Nuclear Fusion 163 – Two New Initiatives Promoting Nuclear Fusion Power Announced in Canada and the U.S.

     Two new North American initiatives dedicated to accelerating the deployment of technologies for fusion power generation have been announced. In Canada, Bruce Power, General Fusion, and the Nuclear Innovation Institute (NII) will collaborate to evaluate potential deployment of a fusion power plant in Ontario. In the U.S., scientists at the Princeton Plasma Physics Laboratory (PPPL) are teaming up with Renaissance Fusion America (RFA). They are participating in a U.S. program to speed the development of nuclear fusion energy.

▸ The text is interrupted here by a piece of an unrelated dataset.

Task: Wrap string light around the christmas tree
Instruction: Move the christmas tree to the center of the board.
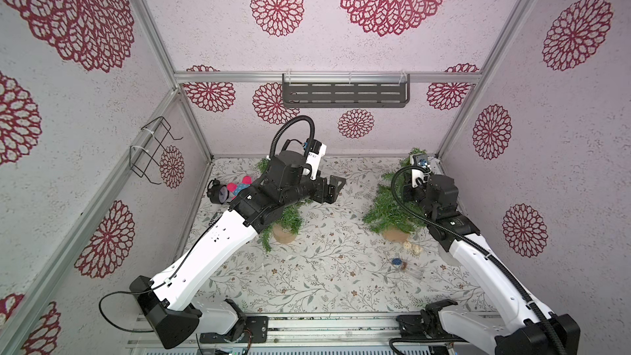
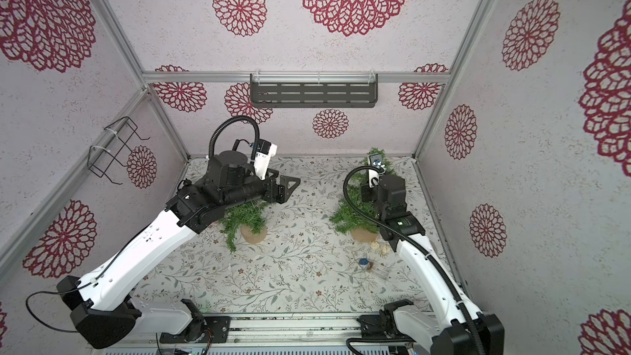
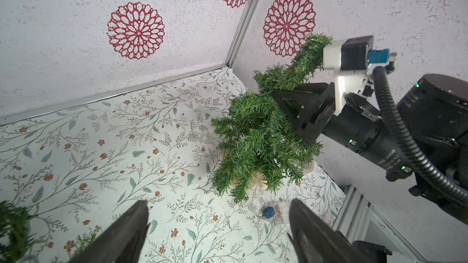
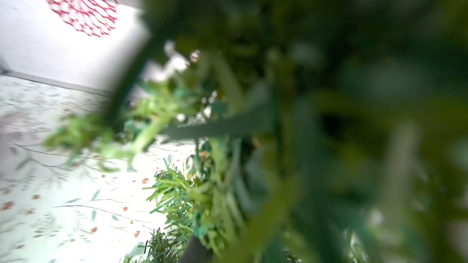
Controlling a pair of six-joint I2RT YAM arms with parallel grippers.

     Yesterday, Bruce Power, General Fusion and the NII announced that they have entered into a Memorandum of Understanding (MOU) to collaborate on accelerating the delivery of clear fusion power in Canada. The collaborators said that they will build on existing clear energy technologies, skills, and expertise in the Clear Energy Frontier region of Ontario to develop a “go forward”. They will also lead stakeholders and public outreach activities to raise awareness of the “transformative potential” of fusion energy for powering Canadian homes, businesses, and industry.
     General Fusion is a private company which intends to build a commercial fusion power plant based on Magnetized Target Fusion (MFT) technology which involves injecting hydrogen plasma into a liquid metal sphere, where it is compressed and heated to produce nuclear fusion. A Fusion Demonstration Plant at the Culham Campus near Oxford in the UK is scheduled to go into operation by 2025. The company says that it intends to bring clean fusion energy to the world’s energy systems by the early 2030s.
     Christofer Mowry is the CEO of General Fusion. He describes the MOU as a “landmark”. It provides a framework under which Canada’s energy leaders can benefit from each other’s technology innovations and expertise to lead the way in adopting fusion power in Ontario and across Canada. He said, “We look forward to advancing this partnership to help meet Canada’s climate targets and the increasing electricity needs of Canadians.”
     Encouraging innovation in new energy technologies including fusion is one of the five pillars in Bruce Power’s NZ-2050 strategy to contribute to a net zero Canada while growing the economy and supporting innovation. The MOU is said to represent one way in which the company is looking to advance new clear energy technologies.
      Mike Rencheck is the President and CEO of Bruce Power. He said, “In order to achieve a net-zero future here in Ontario, and Canada, we need to continue expanding the clean electricity production of our existing facilities and will need innovation as part of the future. Our partnership will explore these innovations and leverage the established capability in this region as a home to new technologies that will contribute to a carbon-free future.”
    Renaissance Fusion is based in Grenoble, France. They intend to generate fusion energy from stellarator-based devices in the next thirteen years. A new public-private partnership between the company’s U.S. affiliate RFA and three scientists at the PPPL aims to further stimulate the development of the technology by generating an open-source dataset of stellarator configurations that scientists around the globe can utilize to train their own models and advance artificial intelligence research in stellarators.
      Stellarators are devices for the magnetic confinement of fusion plasmas. Unlike the popular tokamaks in many laboratories, the stellarators have no toroidal plasma current. This means that they offer increased plasma stability compared to tokamaks. Because stellarators can more easily control and monitor the burning plasma, stellarators have an intrinsic potential for steady-state continuous operation. This makes stellarators potentially easier to operate than tokamaks. However, their greater complexity makes them more difficult and expensive to design and build than tokamaks.
     Developing machine-learning software to speed up predictions of the loss of alpha particles from fusion reactions should allow designers to quickly enhance the shape of stellarator magnetic fields to improve particle confinement.
      The year-long collaboration is sponsored by the U.S. Department of Energy’s (DoE) Innovation Network for Fusion Energy (INFUSE) program which was launched in 2015 to accelerate fusion energy development involving the expertise and unique resources available at DoE laboratories and universities.